DevOps is evolving with some potentially very harmful choices embedded in it. Among these are poor adoption of sound computer science, little thought to the maintainability of DevOps code, and choices of tools based solely on productivity without concern for maintainability. Will this cause DevOps to fail to live up to its potential?
DevOps is a rapidly growing philosophy within the IT community, espousing close collaboration between software developers and system operations. DevOps promotes that everyone involved in the design and construction of software should think of the production environment as their target. DevOps is how companies like Netflix and Amazon are able to maintain and enhance their software with few hiccups while serving tens of millions of people at a time. DevOps also has been touted as the new agile—as practiced by those who “do it right,” anyway.
The refrain “They did not do it right” is often used when Scrum has been implemented in an organization but the results are not what was expected. We now understand the concept of “being agile” versus “doing agile”: To “do agile” is to mindlessly follow the practices defined by an agile methodology such as Scrum—with poor results. In contrast, to “be agile” is to truly embrace agile's intentions and apply it in a way that leads to actual increased agility, quality, and value.

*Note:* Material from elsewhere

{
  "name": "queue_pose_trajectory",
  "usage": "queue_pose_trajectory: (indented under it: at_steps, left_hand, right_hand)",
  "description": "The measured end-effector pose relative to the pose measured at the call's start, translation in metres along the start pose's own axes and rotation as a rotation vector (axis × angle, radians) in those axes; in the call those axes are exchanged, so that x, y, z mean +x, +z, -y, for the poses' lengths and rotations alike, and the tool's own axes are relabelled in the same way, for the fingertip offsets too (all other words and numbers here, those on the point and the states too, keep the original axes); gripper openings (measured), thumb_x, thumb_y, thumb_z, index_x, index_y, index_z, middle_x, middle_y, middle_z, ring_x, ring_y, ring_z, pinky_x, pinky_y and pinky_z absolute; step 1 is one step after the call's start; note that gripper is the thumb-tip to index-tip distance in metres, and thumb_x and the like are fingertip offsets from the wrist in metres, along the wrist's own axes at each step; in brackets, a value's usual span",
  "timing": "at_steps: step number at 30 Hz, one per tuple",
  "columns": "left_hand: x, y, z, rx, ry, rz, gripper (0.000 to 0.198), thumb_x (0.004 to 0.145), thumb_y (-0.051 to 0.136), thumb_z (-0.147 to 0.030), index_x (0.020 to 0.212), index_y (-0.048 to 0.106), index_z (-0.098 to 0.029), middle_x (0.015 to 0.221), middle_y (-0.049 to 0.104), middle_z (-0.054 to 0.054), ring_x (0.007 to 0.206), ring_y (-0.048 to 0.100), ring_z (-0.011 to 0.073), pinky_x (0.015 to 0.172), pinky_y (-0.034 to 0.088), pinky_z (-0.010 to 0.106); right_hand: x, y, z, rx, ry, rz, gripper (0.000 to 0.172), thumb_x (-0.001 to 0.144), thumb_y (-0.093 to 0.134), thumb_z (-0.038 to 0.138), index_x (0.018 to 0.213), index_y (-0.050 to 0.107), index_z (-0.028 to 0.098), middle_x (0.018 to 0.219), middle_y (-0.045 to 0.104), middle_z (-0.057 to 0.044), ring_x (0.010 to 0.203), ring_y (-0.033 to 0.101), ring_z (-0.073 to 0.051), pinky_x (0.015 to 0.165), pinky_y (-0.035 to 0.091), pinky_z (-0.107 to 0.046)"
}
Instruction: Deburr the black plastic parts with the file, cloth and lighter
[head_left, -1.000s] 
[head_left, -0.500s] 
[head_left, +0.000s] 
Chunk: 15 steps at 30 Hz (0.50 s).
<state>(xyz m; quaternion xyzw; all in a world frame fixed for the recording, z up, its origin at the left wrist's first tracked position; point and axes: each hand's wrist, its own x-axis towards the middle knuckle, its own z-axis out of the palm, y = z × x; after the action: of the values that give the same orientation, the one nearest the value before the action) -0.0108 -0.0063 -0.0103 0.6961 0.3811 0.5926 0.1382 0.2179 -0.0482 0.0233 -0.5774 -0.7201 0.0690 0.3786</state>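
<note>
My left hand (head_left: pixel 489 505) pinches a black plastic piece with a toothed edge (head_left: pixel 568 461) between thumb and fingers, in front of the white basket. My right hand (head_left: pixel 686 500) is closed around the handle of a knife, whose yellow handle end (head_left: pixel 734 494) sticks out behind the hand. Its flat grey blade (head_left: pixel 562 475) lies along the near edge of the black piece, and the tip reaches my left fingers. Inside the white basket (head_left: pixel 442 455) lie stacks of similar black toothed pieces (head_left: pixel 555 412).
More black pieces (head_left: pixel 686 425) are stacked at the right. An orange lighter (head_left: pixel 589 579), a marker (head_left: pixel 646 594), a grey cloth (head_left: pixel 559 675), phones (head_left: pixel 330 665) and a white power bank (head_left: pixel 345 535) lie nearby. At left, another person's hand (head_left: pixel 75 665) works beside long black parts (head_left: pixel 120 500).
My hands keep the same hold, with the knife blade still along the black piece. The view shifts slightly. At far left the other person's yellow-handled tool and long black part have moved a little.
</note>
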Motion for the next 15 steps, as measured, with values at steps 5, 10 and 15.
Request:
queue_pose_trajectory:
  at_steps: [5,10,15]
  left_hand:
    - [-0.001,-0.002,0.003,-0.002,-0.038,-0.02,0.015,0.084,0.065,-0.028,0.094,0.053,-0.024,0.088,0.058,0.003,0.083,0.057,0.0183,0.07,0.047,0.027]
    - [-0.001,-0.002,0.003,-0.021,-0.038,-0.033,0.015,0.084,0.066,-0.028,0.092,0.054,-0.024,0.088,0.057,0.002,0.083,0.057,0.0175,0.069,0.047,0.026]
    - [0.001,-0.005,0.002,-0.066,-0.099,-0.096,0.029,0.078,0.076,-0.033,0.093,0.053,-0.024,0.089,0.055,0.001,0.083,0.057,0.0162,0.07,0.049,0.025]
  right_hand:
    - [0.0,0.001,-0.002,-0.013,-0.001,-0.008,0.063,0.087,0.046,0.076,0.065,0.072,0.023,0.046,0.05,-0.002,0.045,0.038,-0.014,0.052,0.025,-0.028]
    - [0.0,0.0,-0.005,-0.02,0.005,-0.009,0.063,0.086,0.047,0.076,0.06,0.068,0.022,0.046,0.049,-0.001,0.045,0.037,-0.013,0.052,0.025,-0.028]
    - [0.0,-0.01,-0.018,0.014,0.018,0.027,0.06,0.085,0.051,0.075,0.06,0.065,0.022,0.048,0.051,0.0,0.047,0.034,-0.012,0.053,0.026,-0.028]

Is DevOps headed for a similar struggle to “do it right”? I think the direction it’s moving might cause it to not deliver on its potential. For example, among many DevOps engineers I hear constant complaints of unreliability and a continuous stream of problems with different causes. It is also clear that DevOps tools have completely ignored the hard-won lessons of computer science. DevOps users often build homegrown frameworks of great complexity, ignoring the agile value of simplicity—a value that is also paramount to reliability. Those who choose the tools seem to make their choices based on personal productivity rather than lifecycle maintainability. Finally, DevOps teams have recreated the batch job, with all of its shortcomings.
Let’s examine these challenges in more detail.
A Pattern of Unreliability
Between 2001 and 2006 I specialized in consulting for clients who had been experiencing chronic problems with IT systems but had been unable to find a common cause to fix. The root problems had to do with systems that had been created in a hurry by very smart individuals who were key to the system’s maintenance but were assigned to other efforts, leaving the systems to grow unreliable. Over time, the frequency of anomalies would increase.
These systems were not poorly designed, but they were complex—in one case, there was a PERL loop that was nested twelve levels deep!—and wholly without comments of intent within the code.
I see the same thing developing today in IT groups that are trying to practice DevOps: lots of homegrown frameworks of great complexity, with little documentation and lots of tribal knowledge needed to maintain them. This is a prescription for great headaches down the road as the gurus who created these frameworks move on.
Lessons of Computer Science Ignored
Most of today's DevOps tools rely on Ruby. Ruby is a language designed and maintained by an individual known as Matz. Recently I had to build a multithreading application and was shocked to discover that Ruby threading is broken. Ruby has threads, but they are not truly concurrent because (as of this writing) Ruby maintains a “global interpreter lock” to serialize the actions of the threads. The threads operate like an old time-sharing system, going one at a time. Sun got Java threads working in short order. Ruby is now two decades old, and threads still don't work? To be fair, Java had the support of Sun, but that is kind of the point: Java was nurtured into a robust enterprise language, with sufficient resources to achieve that.